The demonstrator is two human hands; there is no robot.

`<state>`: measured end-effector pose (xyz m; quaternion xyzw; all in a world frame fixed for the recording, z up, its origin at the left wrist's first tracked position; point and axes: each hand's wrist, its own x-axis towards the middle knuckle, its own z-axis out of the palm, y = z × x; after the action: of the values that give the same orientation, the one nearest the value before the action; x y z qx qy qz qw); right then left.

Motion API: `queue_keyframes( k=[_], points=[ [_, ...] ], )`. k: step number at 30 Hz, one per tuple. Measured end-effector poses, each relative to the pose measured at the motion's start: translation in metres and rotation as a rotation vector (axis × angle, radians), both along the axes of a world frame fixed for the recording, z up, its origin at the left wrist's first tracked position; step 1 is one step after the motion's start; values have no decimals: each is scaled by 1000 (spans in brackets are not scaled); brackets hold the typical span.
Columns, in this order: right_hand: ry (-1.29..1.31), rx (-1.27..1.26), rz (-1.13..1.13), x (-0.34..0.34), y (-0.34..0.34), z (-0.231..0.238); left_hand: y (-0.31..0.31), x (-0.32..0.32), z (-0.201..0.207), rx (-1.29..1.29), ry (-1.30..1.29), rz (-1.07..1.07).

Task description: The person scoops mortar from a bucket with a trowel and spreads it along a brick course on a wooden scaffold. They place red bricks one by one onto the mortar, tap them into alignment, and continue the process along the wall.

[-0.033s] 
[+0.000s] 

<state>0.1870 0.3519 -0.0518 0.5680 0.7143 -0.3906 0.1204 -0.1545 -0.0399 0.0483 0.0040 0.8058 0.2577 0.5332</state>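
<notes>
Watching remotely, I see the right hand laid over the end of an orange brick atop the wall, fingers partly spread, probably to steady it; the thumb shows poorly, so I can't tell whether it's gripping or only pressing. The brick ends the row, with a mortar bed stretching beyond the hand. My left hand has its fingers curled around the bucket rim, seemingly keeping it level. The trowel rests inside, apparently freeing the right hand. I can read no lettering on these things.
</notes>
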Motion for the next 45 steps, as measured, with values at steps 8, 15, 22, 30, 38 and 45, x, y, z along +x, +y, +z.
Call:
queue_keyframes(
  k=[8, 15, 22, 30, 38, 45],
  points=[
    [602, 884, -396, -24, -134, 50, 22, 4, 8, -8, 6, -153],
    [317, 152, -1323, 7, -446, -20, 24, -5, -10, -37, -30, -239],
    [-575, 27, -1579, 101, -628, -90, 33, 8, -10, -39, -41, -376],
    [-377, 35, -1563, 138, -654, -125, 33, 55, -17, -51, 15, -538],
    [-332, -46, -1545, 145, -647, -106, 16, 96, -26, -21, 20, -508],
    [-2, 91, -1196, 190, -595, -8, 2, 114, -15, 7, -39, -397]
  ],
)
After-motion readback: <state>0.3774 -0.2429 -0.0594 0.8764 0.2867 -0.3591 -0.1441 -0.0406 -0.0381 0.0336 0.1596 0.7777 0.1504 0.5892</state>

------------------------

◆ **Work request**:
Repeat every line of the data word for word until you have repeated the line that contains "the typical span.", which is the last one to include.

◆ **Answer to the exercise**:
The demonstrator is two human hands; there is no robot.

`<state>`: measured end-effector pose (xyz m; quaternion xyzw; all in a world frame fixed for the recording, z up, its origin at the left wrist's first tracked position; point and axes: each hand's wrist, its own x-axis towards the middle knuckle, its own z-axis out of the palm, y = z × x; after the action: of the values that give the same orientation, the one nearest the value before the action; x y z qx qy qz qw); right then left.

Motion API: `queue_keyframes( k=[_], points=[ [_, ...] ], )`. k: step number at 30 Hz, one per tuple. Measured end-effector poses, each relative to the pose measured at the motion's start: translation in metres and rotation as a rotation vector (axis × angle, radians), both along the axes of a world frame fixed for the recording, z up, its origin at the left wrist's first tracked position; step 1 is one step after the motion's start; values have no decimals: each is scaled by 1000 (spans in brackets are not scaled); brackets hold the typical span.

The exercise calls for nothing further.